## TASK DETAILS
Take the listing below and write it out again exactly, skipping any picture that it holds.

[AVAILABLE DATA Boundary: Start]

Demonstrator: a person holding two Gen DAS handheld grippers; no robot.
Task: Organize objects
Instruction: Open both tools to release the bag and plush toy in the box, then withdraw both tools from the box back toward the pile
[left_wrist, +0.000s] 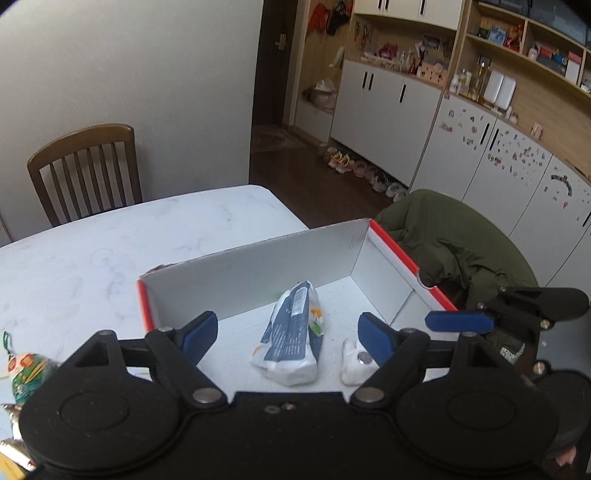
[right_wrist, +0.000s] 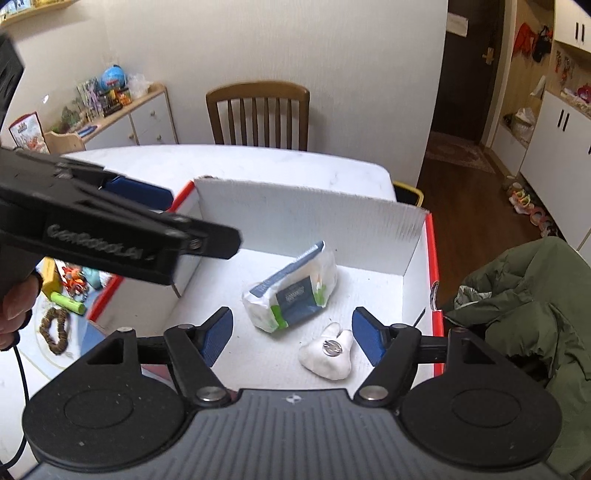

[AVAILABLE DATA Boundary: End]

## FINISHED EXERCISE
Demonstrator: a person holding two Gen DAS handheld grippers; no robot.
Task: Organize objects
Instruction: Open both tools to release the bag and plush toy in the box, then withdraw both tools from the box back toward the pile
[left_wrist, +0.000s] 
[right_wrist, +0.000s] 

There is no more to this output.